According to the reporter’s statistics, since the beginning of this year, more than ten fund companies including GF Fund, Guotai Fund, and Huaxin Fund have added primary traders for their ETFs. The involved brokerages include Guolian Minsheng Securities, Ping An Securities, First Capital Securities, Dongguan Securities, among others, covering a broad range of brokerages. Additionally, the overall scale of ETFs with newly added primary traders this year has exceeded 110 billion yuan.
Among ETFs, industry and thematic ETFs in niche sectors have an especially urgent demand for primary traders. Wind Information data shows that as of March 16, there are 637 industry and thematic ETFs in the market, with a total scale of 1.38 trillion yuan. Since the beginning of the year, net inflows have exceeded 220 billion yuan, with over 47.5 billion yuan net inflow in March alone.
Yang Delong, Chief Economist at Qianhai Open Source Fund, analyzed to Securities Daily that broad-based ETFs tend to have large-cap stocks with ample liquidity, whereas niche thematic ETFs often focus on a single sector, generally exhibiting features such as layered liquidity of constituent stocks and high concentration of redemptions and subscriptions. Stable operation of these products relies more heavily on primary traders.

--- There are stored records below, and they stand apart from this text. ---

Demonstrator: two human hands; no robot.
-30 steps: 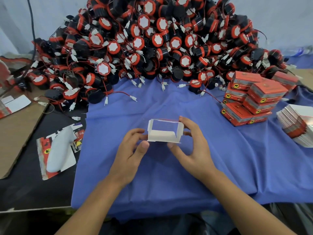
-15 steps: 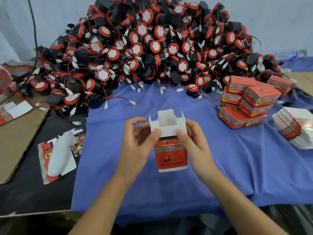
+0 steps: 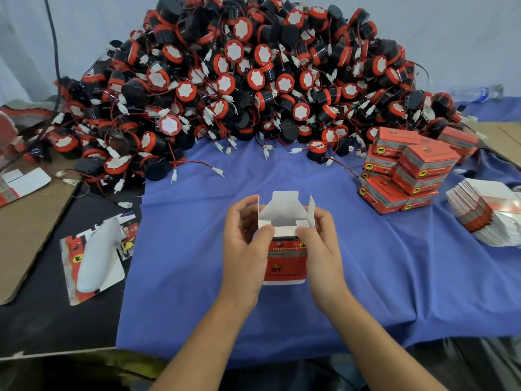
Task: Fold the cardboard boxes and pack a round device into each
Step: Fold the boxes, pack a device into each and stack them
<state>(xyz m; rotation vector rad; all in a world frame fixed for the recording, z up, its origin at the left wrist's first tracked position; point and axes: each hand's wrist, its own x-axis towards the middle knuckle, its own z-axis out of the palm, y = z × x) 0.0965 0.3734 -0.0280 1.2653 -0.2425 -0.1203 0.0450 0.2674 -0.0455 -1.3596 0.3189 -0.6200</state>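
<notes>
Item: cardboard box (image 3: 285,261), centre of frame, held over the blue cloth (image 3: 183,277). Top flaps stand open, white inside.
- Left hand (image 3: 245,249) and right hand (image 3: 322,252): each grips one side of the box, thumb on the front top edge, fingers curled behind and mostly hidden.
- Writing: "ST" legible on the red front; the smaller lines are too blurred to read.

Pile of round devices (image 3: 253,80), upper centre: black and red, wired; lower layers hidden.

Packed boxes (image 3: 414,170), right: yellow badge with a dark animal figure, text illegible.

Flat box blanks (image 3: 487,213): cut off at the right edge.

White object (image 3: 95,258) on a printed card, left, on the black worktop (image 3: 56,320); what it is cannot be told.
</notes>
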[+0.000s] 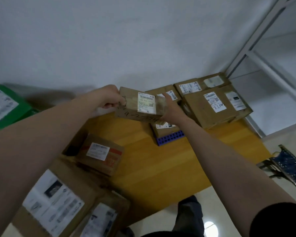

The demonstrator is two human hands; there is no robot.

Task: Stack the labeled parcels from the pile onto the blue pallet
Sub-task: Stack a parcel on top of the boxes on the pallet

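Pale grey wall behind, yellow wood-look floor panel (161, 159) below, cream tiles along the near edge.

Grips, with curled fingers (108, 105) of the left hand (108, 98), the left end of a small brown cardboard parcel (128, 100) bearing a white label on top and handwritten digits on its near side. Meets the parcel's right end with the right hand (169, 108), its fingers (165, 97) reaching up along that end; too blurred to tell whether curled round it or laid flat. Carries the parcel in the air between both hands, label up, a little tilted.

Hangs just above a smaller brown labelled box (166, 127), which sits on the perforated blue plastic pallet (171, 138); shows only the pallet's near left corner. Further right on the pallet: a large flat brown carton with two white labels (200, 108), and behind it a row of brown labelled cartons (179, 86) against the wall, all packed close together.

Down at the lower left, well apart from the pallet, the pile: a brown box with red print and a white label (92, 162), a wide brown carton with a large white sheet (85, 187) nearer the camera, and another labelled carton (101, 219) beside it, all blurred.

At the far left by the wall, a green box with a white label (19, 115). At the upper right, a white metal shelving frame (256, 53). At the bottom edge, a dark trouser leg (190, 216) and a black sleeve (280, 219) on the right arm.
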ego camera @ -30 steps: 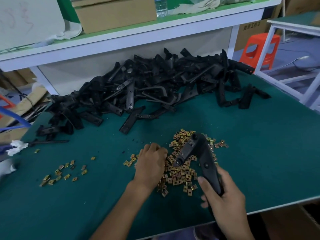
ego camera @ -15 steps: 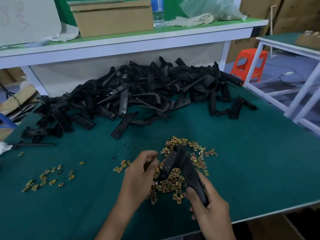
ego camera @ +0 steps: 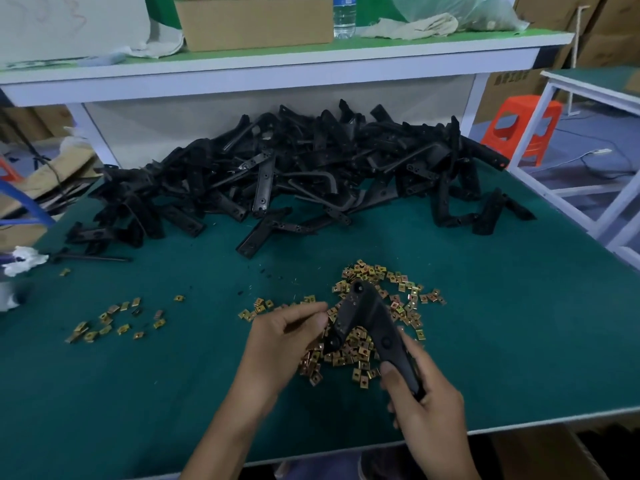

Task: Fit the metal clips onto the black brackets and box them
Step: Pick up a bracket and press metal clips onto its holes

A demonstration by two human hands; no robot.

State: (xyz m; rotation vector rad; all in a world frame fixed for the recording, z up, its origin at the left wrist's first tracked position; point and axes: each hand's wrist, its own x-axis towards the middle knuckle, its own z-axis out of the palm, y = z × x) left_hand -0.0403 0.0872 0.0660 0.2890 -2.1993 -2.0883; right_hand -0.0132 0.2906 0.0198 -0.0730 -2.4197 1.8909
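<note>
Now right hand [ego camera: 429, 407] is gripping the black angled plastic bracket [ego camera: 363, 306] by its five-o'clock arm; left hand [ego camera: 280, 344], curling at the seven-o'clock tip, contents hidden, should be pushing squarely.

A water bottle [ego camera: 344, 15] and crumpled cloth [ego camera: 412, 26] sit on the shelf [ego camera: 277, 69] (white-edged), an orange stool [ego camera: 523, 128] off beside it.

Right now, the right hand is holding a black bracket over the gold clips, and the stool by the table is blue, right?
Not quite. The right hand does hold the black bracket over the gold clips, but the stool by the table is orange, not blue; the head view shows it.
</note>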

To reduce operational impact costs, Yang Delong stated that primary traders can manage basket stocks with refined precision, optimize the structure of redemption baskets in advance, and prepare core holdings to smooth out trading impacts caused by liquidity differences among individual stocks. They can also leverage the dual regulation capability of subscription and redemption agency to use their own positions as buffers during concentrated redemptions, avoiding passive rebalancing by fund managers and significantly lowering impact costs.

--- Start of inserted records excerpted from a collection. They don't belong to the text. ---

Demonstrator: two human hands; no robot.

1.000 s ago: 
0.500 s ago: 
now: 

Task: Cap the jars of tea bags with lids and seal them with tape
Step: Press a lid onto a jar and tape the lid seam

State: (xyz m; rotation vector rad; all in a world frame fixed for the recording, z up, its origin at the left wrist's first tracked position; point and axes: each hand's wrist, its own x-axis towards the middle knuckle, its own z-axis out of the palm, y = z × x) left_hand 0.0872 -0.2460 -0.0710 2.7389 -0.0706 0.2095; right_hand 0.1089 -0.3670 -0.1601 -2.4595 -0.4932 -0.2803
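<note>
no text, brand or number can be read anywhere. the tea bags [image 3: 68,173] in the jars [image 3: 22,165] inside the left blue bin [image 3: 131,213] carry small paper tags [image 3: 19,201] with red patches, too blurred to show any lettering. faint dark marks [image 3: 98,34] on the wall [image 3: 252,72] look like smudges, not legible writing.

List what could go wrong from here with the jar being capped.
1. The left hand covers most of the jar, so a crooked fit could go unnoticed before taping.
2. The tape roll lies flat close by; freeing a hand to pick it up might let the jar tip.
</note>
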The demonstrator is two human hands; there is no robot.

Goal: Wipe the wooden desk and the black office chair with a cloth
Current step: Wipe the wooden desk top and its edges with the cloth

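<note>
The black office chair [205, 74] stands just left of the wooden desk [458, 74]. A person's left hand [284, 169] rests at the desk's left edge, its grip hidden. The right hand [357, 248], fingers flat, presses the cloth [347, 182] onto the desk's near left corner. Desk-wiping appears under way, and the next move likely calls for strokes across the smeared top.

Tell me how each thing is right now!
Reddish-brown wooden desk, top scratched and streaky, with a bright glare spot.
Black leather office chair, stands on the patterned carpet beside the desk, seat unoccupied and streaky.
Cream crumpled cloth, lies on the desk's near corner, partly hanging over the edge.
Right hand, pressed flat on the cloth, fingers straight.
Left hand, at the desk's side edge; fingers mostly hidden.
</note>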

In the context of high volatility, high turnover, and large capital flows characteristic of industry and thematic ETFs, the role of primary traders is especially critical. Yang Delong pointed out that primary traders mainly ensure smooth product operation through three measures: first, communicating and executing large redemption requests in stages to avoid sudden impacts on constituent stock prices; second, relying on liquidity buffers provided by the broker pool and capital strength to reduce forced drastic adjustments of fund positions; third, maintaining efficient coordination with fund managers, synchronizing market and redemption data in real time, and using arbitrage to suppress premiums and discounts, thereby preventing irrational redemption cycles.
Currently, competition in the ETF sector has shifted from “fighting for sectors and launching new products” to “focusing on liquidity, operational services, and customer experience.” With the dense addition of primary traders, has this already become a core strategy for public fund institutions competing in ETF products?
Cui Yue believes that adding primary traders may be one of the methods, but competition in ETFs is gradually extending to investor experience. Whether they can help investors better understand product features, make rational asset allocations, and whether they can provide consistently stable low fees and closely track indices are becoming increasingly important factors.